E dato che da tempo siamo abituati a vedere nell’andamento degli spread e delle borse una maggiore rilevanza politica del reale valore finanziario che essi hanno, si può dire che la finanza internazionale vicina ai centri di potere che maggiormente hanno spinto per Draghi ha accolto con entusiasmo il cambio della guardia a Palazzo Chigi. “L’autorità, la stabilità e la competenza del governo del primo ministro Draghi sono un grande punto di forza, che aumenta la nostra convinzione che l’Italia userà il Recovery fund in modo efficace”, scrive Morgan Stanley in un report, sottolineando che presto gli spread potrebbero convergere fino a un minimo differenziale di 55 punti tra il Btp e il Bund tedesco, un valore rilevante anche nel quadro del diluvio di liquidità messo in campo dalla Bce.
E non finisce qui.

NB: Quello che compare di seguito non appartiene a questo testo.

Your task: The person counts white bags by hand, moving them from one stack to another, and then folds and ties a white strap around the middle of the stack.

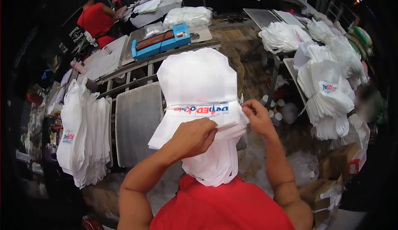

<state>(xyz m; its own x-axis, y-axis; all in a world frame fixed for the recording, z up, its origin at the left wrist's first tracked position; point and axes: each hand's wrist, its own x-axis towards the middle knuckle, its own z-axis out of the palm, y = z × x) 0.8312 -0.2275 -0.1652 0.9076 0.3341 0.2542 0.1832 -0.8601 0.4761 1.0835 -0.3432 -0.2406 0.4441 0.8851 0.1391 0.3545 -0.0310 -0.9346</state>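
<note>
In front of my chest is a stack of white bags [197, 78], with blue and red print across a folded band and a thin tie line around its middle. The lower part of the stack hangs down towards my red shirt. My left hand [195, 135] lies over the printed band with its fingers curled onto the bags' fold. At the right edge of the stack, my right hand [257, 115] has its thumb and fingers closed at the bags' edge. Part of what the fingertips grip is hidden.
A blue machine with rollers [161, 42] stands on the bench ahead. Bundles of white bags hang at the left [85, 134] and right [325, 87]. Cardboard boxes [338, 161] sit at lower right. A person in red [97, 20] is at the far left.
</note>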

Il Financial Times, voce della finanza londinese, ha tributato un vero e proprio plauso al discorso di Draghi di esordio al Senato. Secondo il Ft Draghi è “l’uomo giusto” per attuare le riforme chiave di cui l’Italia necessita da tempo, ma “avrà bisogno di un alto senso di responsabilità da parte della classe politica italiana se vuole superare una crisi che ha giustamente definito la più grave dalla seconda guerra mondiale”, e nell’ottica del prestigioso quotidiano britannico l’orizzonte temporale del governo Draghi dovrebbe allungarsi fino al 2023.

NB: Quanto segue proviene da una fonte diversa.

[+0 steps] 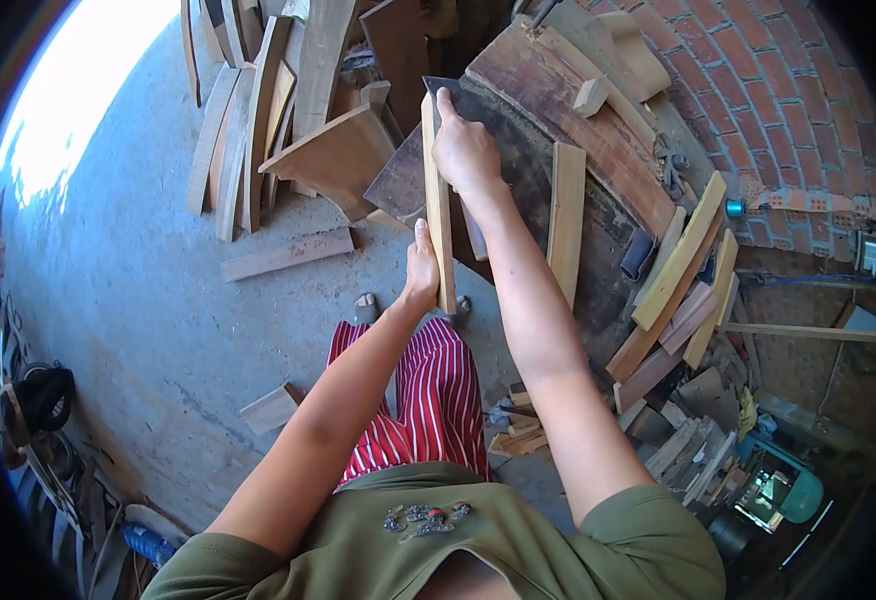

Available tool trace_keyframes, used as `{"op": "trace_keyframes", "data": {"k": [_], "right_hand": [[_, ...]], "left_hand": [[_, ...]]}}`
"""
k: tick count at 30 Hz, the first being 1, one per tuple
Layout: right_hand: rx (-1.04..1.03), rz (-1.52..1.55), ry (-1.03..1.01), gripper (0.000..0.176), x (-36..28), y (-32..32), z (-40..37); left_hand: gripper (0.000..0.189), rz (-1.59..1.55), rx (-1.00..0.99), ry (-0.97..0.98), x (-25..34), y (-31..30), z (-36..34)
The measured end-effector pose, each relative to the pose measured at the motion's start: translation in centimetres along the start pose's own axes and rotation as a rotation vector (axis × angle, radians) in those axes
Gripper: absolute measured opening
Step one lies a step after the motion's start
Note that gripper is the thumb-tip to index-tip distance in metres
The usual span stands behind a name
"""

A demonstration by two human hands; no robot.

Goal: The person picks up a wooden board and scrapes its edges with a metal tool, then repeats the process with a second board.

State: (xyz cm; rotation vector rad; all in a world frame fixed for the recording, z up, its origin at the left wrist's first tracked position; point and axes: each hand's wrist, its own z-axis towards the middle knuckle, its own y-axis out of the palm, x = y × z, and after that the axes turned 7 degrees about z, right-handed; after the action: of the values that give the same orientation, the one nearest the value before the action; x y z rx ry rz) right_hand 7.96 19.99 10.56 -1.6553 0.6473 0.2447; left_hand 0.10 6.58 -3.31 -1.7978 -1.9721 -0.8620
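Left hand (421, 268) grasps the near end of a wooden strip (437, 205); right hand (466, 155) bears on its far end

The left thumb lies up along the strip's side, the fingers mostly hidden behind it, a hold that seems meant to keep the length from rolling or swinging. The right index finger stretches forward onto a dark flat piece (436, 88) at the strip's far tip, probably to keep the two together; the other fingers are curled out of sight, so I cannot tell what they clasp. The strip points straight away from the body, likely so the eye can run along it. Whether it rests on the bench (530, 175) or is held above it is unclear.

Right of the grip, a second wooden length (566, 205) lies on the bench, apart from the strip and within easy reach. Farther right, more lengths (683, 255) lie stacked. Left of the grip, boards (258, 130) stand bunched together, presumably to save floor.
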Motion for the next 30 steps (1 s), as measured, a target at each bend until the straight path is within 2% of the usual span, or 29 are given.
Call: {"op": "trace_keyframes", "data": {"k": [5, 11, 13, 15, 17, 20, 24, 27, 30], "right_hand": [[-0.045, -0.055, 0.024, 0.059, 0.8, 0.1, -4.3], [0.031, -0.039, -0.018, 0.059, 0.1, 0.6, -0.8], [0.027, -0.02, -0.024, 0.059, 0.0, 0.2, -3.0], [-0.125, -0.058, 0.047, 0.059, 0.3, -0.3, -5.8], [-0.137, -0.063, 0.054, 0.06, 0.3, -0.1, -5.1], [0.015, -0.025, -0.025, 0.059, 0.5, 0.7, -0.7], [-0.064, -0.037, 0.01, 0.057, 0.3, -0.2, -4.8], [-0.067, -0.015, 0.016, 0.056, 0.9, 0.0, -5.2], [0.031, 0.021, -0.014, 0.053, 0.4, 0.2, -1.5]], "left_hand": [[0.07, -0.014, -0.05, 0.009, -0.2, -0.2, 0.5], [0.07, -0.029, -0.024, 0.001, -0.1, -0.1, 0.2], [0.07, -0.002, -0.007, -0.017, -0.1, -0.3, 0.9], [0.071, -0.044, -0.101, 0.028, -0.7, -0.5, 1.0], [0.072, -0.023, -0.084, 0.027, -0.6, -0.6, 1.0], [0.071, -0.031, -0.047, -0.064, 1.0, -0.2, -0.8], [0.071, 0.02, -0.065, 0.007, 0.0, -0.4, 0.4], [0.071, 0.003, -0.068, 0.024, -0.7, -0.5, 0.8], [0.068, 0.006, -0.056, 0.016, 0.0, -0.3, 0.1]]}}
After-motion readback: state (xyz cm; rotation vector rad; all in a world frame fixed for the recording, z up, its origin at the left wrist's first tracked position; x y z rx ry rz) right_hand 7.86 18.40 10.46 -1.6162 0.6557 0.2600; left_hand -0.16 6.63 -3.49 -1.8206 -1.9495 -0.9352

In sostanza, cosa potremmo trarre da questi indicatori? Sicuramente la constatazione della carenza di figure, nel quadro del sistema Paese, capaci di ricondurre a unità la triplice fiducia di cui un leader istituzionale oggigiorno ha bisogno. Draghi, “riserva della Repubblica”, può sommare al consenso di una vasta base parlamentare il sostegno dello Stato profondo e, in virtù della sua nomina di origine quirinalizia, l’appoggio esplicito di Mattarella. A cui si aggiunge quello dei poteri internazionali di cui sa capire il linguaggio e le espressioni. Il suo governo parte con un carico di aspettative secondo solo all’immanenza delle problematiche che è chiamato ad affrontare: pandemia, recessione, sfiducia nel futuro, in prospettiva la tutela stessa dell’unità della nazione. A cui si aggiunge il sostanziale affidamento nelle sue mani dell’onere di garantire ai partner internazionali del Paese un’immagine rassicurante del futuro dell’Italia. Vaste programme, si potrebbe dire, citando il generale de Gaulle: Draghi è uomo competente e capace, ma il modo migliore per rilanciare il Paese passa, in primo luogo, dall’elaborazione di un progetto per il futuro verso cui indirizzare le migliori energie della nazione.